◆ Exercise brief: Among the records below, find each line that includes the string "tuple" and copy it.
*** Opening Provided data ***
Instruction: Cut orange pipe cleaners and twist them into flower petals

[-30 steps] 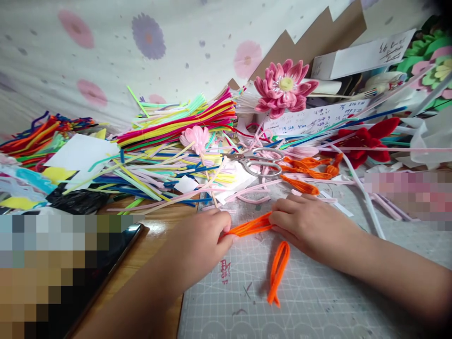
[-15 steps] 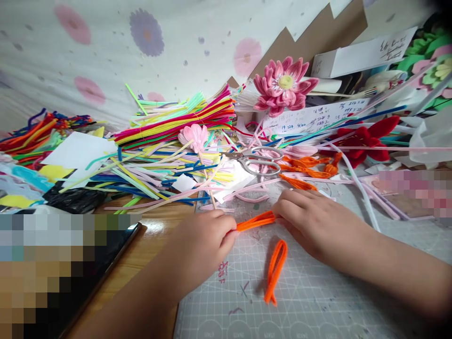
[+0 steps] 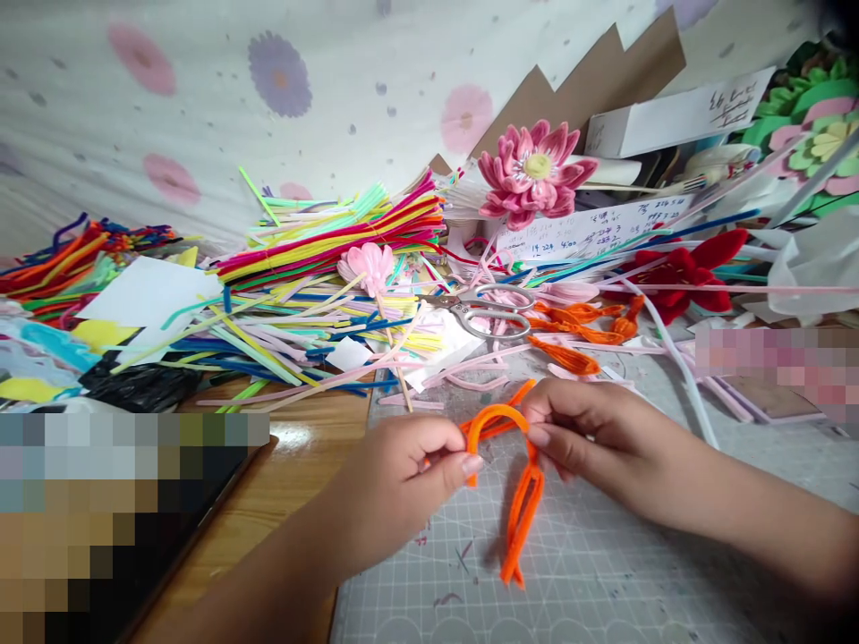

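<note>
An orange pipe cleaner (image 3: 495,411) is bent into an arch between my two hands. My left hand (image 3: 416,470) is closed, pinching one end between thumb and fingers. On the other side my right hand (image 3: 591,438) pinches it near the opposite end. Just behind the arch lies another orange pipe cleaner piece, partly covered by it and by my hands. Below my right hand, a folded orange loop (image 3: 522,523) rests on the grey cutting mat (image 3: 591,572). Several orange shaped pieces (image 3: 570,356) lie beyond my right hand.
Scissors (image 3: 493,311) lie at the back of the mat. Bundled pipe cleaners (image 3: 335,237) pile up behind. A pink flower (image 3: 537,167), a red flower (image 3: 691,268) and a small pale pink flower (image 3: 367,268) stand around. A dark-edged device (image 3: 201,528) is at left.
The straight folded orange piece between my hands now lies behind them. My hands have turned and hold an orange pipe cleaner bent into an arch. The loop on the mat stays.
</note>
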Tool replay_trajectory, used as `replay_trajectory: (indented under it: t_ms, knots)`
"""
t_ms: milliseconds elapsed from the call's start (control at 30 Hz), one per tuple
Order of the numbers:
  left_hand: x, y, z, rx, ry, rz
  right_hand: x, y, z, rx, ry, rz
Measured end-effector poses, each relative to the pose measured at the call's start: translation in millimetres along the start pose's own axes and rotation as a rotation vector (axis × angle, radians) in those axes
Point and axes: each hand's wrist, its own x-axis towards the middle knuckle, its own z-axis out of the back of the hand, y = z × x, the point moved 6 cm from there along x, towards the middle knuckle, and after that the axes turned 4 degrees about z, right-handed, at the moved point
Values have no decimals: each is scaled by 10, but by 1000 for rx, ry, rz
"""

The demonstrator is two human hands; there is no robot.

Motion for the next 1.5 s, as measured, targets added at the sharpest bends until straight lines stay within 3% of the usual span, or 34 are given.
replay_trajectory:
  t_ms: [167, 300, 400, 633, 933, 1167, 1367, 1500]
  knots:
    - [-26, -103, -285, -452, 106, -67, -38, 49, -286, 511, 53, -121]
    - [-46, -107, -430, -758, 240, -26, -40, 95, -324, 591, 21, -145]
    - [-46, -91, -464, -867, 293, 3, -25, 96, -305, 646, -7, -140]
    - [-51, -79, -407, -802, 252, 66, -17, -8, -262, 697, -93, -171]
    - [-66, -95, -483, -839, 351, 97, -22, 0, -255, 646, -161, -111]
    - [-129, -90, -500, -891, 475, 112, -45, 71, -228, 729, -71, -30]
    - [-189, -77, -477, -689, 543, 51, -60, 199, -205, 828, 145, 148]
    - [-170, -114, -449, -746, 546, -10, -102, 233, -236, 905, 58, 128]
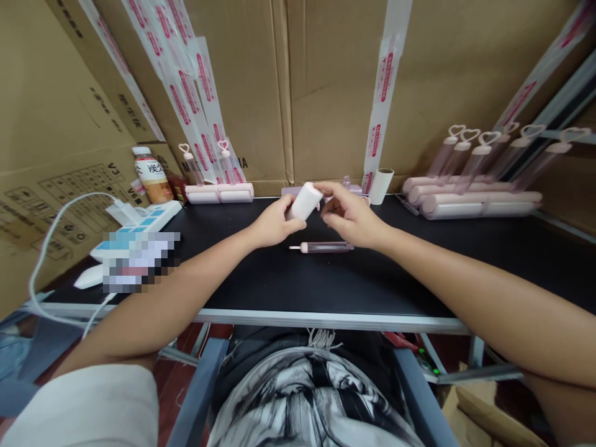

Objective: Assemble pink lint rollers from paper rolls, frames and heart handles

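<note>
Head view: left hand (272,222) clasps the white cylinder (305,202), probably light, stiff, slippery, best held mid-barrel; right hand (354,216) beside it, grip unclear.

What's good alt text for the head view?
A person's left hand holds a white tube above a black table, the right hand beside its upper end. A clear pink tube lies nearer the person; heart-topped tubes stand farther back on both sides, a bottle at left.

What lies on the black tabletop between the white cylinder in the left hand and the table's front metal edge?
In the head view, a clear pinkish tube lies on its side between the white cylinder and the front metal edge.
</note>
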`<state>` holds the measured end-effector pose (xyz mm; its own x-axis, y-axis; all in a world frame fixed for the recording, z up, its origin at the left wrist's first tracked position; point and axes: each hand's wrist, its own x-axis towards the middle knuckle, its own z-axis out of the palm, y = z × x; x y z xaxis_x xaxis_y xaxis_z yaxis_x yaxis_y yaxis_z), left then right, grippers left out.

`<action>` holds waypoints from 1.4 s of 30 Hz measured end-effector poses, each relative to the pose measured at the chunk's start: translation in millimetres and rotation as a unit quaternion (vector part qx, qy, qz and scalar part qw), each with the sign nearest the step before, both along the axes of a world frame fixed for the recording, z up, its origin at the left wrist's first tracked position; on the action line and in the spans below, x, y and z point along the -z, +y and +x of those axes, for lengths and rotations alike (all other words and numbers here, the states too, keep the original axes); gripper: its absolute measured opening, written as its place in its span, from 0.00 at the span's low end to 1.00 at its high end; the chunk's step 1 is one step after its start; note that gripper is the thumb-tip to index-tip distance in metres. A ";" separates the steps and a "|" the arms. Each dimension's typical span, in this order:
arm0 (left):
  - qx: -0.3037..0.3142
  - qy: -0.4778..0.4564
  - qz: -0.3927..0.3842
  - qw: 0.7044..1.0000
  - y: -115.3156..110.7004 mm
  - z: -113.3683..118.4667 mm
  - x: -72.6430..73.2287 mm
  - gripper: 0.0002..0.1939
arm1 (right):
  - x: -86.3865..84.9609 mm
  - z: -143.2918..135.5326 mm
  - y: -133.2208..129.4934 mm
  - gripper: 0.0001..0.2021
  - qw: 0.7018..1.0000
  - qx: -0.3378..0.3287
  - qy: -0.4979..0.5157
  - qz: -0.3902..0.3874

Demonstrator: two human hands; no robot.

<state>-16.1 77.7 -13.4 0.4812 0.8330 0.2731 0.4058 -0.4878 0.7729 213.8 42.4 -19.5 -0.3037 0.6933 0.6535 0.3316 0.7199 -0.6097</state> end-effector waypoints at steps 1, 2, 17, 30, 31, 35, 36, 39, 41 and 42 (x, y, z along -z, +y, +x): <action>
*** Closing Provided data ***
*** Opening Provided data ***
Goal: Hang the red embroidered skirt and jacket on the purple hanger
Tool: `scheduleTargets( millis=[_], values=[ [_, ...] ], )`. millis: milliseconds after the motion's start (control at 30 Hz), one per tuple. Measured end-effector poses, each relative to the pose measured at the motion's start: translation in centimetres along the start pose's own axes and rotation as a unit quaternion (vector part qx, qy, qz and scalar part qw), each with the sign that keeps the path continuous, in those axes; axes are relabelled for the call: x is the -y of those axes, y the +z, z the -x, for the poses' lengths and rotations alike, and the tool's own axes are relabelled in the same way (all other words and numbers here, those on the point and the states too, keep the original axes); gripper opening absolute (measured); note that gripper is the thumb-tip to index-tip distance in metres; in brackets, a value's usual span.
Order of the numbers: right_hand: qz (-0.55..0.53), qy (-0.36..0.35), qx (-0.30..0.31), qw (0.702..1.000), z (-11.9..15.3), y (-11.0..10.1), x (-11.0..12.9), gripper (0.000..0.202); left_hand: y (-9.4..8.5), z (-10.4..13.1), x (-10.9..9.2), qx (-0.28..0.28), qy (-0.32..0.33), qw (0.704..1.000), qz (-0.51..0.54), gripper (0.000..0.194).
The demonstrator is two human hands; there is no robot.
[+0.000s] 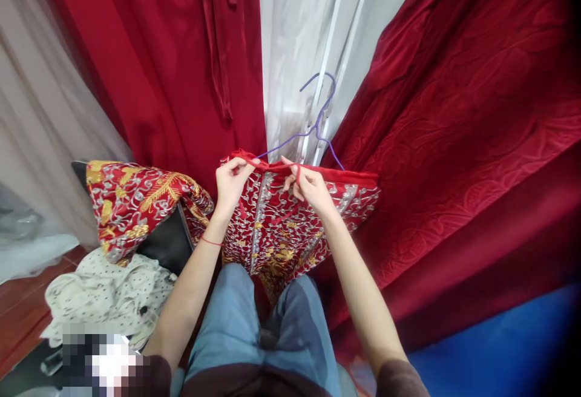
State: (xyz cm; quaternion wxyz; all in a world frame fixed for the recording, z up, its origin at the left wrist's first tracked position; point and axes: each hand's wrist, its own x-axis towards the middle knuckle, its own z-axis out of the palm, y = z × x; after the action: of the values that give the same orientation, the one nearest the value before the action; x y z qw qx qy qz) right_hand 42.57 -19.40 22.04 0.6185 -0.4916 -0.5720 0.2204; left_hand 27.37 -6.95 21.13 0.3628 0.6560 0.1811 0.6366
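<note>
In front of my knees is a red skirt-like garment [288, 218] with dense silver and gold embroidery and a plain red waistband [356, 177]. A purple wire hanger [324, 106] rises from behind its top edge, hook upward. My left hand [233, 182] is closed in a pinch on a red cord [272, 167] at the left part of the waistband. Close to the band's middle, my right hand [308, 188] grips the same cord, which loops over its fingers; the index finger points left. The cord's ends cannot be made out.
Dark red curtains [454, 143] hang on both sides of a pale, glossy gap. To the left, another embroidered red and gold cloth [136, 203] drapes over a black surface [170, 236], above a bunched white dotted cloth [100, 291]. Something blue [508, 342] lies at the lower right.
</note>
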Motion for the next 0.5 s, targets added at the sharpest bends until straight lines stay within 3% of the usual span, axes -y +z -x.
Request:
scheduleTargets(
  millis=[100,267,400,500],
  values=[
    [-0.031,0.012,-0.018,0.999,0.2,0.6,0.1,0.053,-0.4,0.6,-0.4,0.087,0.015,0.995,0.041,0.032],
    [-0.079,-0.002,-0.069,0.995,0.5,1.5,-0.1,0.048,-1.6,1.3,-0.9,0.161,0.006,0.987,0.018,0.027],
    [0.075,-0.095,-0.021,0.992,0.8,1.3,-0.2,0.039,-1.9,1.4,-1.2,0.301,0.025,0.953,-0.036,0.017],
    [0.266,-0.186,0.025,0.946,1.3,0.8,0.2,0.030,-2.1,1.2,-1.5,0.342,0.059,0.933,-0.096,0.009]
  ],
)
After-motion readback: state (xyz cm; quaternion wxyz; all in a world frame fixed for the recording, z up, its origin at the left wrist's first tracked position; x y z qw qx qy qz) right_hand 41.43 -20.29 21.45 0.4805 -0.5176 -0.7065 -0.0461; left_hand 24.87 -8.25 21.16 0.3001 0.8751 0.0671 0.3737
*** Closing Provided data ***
◆ Reply to the exercise:
t_ms: milliseconds elapsed from the call's start (control at 30 Hz), one per tuple
Tool: `scheduleTargets( millis=[_], values=[ [_, ...] ], )`. millis: milliseconds after the motion's start (control at 30 Hz), one per tuple. Measured end-effector poses, each relative to the pose measured at the motion's start: translation in centimetres along the start pose's own axes and rotation as a unit quaternion (vector part qx, qy, qz and scalar part qw), each with the sign that keeps the path continuous, in those axes; axes are relabelled for the call: x is the -y of those axes, y the +z, z the -x, for the poses' lengths and rotations alike, and the tool's own axes are relabelled in the same way (all other words and numbers here, those on the point and the states too, keep the original axes); gripper opening absolute (measured); note that gripper is the thumb-tip to index-tip distance in metres; in brackets, a value's usual span.

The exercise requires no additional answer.